Abstract
Background
Peripheral-type facial palsy very rarely arises from pontine stroke. We attempted to identify unique clinico-radiologic patterns associated with this condition.
Case presentation
Patients with pontine tegmentum stroke and acute onset of peripheral-type facial weakness were reviewed from the acute stroke registry of a tertiary hospital. The clinico-radiologic patterns of 10 patients were classified into one of three types based on the respective stroke mechanism. Type A (n = 5) was characterized by relatively diverse clinical presentations and larger, multiple infarctions resulting from large-artery atherosclerosis. Three cases with small lacunar infarcts were classified to type B (small vessel occlusion), and they showed only limited symptoms including horizontal gaze disturbance and facial paralysis.
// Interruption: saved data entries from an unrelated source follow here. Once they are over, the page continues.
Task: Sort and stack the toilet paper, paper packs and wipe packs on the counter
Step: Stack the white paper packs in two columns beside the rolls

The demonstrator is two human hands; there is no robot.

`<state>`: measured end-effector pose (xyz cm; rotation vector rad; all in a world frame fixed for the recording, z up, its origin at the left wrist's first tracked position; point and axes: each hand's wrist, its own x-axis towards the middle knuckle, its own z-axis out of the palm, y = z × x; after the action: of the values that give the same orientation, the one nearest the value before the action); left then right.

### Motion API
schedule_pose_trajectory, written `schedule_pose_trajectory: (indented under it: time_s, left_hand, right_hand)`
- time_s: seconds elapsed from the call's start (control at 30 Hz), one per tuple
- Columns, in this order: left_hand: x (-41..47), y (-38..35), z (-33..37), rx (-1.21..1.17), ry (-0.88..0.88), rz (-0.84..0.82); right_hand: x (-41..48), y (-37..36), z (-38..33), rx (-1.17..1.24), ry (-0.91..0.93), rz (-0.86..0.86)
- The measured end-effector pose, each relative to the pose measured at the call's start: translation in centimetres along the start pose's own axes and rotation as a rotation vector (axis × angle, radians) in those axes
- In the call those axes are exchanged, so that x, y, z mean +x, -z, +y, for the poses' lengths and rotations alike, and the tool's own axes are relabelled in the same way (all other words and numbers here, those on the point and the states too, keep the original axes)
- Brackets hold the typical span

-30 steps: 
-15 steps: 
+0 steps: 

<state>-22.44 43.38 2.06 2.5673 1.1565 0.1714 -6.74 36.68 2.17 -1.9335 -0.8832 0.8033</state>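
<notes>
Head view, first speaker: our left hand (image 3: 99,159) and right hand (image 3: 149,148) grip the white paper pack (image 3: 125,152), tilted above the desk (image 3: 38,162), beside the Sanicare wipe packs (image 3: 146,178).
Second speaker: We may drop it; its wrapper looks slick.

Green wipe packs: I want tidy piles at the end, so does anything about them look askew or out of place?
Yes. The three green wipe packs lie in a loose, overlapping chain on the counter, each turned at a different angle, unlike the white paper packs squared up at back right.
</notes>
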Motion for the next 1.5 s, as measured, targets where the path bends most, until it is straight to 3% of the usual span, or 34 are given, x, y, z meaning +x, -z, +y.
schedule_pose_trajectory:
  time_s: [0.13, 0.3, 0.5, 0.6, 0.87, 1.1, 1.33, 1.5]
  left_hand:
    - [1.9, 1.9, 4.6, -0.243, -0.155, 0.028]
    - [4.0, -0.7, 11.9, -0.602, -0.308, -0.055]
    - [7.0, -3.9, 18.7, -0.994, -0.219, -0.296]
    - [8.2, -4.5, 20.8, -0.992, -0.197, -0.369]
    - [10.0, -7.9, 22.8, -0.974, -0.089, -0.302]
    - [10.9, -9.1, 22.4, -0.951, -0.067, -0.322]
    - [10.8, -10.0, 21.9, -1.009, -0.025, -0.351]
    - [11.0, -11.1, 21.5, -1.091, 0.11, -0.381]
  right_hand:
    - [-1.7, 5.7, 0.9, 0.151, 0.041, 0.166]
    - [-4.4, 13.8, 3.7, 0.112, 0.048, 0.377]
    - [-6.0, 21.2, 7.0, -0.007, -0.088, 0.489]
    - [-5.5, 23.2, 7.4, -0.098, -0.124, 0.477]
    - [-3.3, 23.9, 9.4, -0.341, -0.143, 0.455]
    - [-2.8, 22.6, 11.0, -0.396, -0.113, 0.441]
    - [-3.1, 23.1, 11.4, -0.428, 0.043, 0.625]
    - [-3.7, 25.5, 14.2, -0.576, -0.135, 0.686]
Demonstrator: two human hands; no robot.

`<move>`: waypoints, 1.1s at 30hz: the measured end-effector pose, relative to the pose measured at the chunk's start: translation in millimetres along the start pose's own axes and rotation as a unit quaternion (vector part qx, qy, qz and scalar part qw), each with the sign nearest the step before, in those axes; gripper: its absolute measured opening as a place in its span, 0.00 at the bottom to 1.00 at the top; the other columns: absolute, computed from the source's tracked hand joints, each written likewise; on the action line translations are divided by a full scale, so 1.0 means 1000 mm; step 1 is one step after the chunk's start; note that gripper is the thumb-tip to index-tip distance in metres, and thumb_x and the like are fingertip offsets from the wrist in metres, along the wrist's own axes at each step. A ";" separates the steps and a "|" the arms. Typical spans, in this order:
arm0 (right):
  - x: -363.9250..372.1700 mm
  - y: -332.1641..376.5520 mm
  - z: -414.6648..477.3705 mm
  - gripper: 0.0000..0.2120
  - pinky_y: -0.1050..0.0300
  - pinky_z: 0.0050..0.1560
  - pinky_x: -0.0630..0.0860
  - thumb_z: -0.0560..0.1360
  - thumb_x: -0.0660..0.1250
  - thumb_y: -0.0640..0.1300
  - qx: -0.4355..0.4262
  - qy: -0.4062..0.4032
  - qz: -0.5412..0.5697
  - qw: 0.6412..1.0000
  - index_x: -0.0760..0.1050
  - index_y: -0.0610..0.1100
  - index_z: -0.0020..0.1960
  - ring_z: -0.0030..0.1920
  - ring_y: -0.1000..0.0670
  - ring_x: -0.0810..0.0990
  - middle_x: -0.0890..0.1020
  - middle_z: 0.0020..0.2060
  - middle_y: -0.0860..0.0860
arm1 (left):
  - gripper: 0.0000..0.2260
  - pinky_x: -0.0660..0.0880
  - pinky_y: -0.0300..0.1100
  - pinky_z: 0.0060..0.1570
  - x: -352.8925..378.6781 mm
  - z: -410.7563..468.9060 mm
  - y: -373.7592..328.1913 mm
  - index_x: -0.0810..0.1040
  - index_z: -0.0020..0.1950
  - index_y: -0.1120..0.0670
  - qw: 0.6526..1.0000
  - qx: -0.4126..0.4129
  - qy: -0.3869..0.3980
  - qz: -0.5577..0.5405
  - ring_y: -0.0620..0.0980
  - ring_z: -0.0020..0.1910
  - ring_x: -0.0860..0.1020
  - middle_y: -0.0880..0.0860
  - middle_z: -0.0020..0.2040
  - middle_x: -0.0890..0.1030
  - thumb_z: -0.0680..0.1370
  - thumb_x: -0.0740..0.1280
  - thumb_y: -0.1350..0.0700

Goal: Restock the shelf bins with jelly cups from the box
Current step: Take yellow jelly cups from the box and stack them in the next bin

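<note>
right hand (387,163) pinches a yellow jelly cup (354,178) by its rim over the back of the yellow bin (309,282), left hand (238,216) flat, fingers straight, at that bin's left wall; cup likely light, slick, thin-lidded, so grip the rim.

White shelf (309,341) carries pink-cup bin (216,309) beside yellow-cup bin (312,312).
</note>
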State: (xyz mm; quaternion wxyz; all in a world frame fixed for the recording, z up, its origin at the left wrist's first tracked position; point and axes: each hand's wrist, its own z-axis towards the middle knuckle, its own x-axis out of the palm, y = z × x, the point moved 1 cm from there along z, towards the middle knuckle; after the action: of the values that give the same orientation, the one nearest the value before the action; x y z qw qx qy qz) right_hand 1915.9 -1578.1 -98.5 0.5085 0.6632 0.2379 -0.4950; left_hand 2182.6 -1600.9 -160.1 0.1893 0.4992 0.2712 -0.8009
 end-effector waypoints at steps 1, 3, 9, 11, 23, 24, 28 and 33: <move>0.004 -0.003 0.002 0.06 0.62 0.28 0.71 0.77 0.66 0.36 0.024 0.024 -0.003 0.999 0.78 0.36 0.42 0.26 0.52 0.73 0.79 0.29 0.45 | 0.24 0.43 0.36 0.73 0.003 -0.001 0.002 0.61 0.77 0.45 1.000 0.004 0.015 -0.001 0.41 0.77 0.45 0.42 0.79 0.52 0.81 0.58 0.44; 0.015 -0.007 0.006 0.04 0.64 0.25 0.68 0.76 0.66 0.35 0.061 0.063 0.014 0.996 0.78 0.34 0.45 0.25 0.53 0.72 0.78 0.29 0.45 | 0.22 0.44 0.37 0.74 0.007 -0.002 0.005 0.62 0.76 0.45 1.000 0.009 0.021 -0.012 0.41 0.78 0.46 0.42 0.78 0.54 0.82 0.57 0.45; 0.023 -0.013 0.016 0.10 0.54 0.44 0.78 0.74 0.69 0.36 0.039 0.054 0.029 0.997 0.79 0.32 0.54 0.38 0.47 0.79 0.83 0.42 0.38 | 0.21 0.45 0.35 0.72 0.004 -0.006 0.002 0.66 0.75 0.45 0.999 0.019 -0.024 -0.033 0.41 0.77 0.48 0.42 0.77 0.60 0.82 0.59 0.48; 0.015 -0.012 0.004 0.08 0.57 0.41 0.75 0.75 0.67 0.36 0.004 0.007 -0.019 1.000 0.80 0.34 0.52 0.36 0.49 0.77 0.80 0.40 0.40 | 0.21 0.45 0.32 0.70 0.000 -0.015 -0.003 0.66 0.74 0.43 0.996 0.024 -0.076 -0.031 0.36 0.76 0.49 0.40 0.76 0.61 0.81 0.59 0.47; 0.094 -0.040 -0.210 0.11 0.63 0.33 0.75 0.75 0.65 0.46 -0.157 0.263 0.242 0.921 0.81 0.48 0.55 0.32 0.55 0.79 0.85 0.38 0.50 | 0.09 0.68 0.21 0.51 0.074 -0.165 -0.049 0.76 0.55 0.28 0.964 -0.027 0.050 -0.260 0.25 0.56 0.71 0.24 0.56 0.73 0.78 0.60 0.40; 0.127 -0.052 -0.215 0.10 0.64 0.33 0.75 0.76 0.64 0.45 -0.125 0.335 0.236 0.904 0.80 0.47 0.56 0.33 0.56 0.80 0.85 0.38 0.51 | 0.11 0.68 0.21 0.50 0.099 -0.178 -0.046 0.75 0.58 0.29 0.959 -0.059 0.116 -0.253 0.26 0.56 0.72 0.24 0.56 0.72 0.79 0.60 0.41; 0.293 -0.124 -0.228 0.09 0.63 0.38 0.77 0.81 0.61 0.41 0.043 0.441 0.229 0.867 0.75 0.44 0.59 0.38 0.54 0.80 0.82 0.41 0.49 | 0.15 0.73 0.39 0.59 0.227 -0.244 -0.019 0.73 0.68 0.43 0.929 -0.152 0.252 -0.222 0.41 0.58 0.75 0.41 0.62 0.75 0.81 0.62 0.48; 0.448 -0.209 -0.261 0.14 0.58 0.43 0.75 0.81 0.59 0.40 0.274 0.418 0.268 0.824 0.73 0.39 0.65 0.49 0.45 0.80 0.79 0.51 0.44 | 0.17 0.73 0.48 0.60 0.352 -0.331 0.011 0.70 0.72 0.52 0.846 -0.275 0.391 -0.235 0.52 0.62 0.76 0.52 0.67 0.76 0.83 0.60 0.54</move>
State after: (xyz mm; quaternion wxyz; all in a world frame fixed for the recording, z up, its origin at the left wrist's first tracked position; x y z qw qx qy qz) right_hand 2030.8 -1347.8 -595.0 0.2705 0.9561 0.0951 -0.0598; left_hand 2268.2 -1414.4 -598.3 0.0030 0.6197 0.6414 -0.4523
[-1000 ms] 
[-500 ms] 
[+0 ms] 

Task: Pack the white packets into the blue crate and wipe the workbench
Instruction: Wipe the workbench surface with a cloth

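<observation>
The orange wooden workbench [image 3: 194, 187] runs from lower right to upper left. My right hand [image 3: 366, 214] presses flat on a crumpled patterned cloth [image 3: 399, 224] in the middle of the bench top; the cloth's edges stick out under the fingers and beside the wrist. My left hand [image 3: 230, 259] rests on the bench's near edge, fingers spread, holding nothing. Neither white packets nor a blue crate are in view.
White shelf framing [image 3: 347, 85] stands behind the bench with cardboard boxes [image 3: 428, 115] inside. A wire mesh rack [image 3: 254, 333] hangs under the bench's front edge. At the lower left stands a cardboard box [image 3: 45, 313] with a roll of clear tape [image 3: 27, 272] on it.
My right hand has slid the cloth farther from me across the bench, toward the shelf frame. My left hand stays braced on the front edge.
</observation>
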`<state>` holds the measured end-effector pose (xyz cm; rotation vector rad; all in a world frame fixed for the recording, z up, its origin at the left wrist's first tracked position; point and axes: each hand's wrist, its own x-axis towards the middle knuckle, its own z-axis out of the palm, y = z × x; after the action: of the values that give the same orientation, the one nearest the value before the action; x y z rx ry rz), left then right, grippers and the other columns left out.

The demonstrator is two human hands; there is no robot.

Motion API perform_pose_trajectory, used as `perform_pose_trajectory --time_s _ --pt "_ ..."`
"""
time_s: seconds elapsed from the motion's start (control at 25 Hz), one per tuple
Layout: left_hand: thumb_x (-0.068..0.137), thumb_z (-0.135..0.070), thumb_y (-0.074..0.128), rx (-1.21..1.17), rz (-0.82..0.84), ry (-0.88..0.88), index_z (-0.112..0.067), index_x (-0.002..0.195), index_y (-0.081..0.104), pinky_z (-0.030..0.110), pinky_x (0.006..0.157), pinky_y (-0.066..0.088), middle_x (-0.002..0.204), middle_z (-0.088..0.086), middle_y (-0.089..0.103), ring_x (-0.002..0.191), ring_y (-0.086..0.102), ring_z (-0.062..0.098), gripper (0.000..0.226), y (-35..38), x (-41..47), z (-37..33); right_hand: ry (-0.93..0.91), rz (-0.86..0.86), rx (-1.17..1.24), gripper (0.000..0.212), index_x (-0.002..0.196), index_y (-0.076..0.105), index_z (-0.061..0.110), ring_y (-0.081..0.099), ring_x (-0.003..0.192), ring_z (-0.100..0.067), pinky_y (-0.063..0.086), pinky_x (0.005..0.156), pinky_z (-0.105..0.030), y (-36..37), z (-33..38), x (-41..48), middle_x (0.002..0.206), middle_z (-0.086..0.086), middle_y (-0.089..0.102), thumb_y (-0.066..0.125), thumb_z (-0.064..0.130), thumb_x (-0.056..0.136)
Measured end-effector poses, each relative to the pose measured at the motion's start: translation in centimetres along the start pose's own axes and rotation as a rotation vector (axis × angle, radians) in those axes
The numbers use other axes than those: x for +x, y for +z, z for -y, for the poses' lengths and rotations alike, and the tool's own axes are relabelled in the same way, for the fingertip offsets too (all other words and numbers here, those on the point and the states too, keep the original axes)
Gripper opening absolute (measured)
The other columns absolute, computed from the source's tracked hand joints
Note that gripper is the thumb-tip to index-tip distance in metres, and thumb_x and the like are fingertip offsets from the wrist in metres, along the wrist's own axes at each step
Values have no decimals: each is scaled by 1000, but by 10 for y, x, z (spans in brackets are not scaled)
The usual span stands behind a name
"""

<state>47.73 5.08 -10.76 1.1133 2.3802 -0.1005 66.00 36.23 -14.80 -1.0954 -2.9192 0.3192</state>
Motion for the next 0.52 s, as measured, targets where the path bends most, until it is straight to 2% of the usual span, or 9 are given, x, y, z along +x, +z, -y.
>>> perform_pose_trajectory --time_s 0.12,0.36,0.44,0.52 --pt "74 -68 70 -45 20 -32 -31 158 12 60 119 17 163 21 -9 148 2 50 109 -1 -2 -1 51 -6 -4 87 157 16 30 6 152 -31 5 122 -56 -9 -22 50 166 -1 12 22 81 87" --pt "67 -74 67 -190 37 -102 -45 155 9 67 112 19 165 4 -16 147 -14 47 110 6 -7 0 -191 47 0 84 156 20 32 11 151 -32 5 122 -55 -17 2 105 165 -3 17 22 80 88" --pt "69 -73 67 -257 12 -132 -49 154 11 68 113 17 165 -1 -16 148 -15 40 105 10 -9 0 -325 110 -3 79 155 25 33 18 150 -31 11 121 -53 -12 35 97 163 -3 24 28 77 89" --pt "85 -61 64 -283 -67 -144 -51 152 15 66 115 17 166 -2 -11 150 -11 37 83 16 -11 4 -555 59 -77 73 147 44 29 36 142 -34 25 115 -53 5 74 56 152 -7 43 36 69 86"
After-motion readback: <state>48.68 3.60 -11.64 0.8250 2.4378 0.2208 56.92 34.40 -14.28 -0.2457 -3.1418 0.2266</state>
The two hemorrhagic cases (type C) presented with a focal pontine hemorrhage, likely due to a cavernous hemangioma.
Conclusions
Peripheral-type facial palsy often occurs in pontine stroke with specific patterns. Type recognition helps to determine the underlying mechanism and the appropriate clinical approach. In particular, focal pontine tegmental infarctions showing stereotypic combinations of ophthalmoplegia and peripheral-type facial weakness (type B) might be recognized as a new type of lacunar syndrome.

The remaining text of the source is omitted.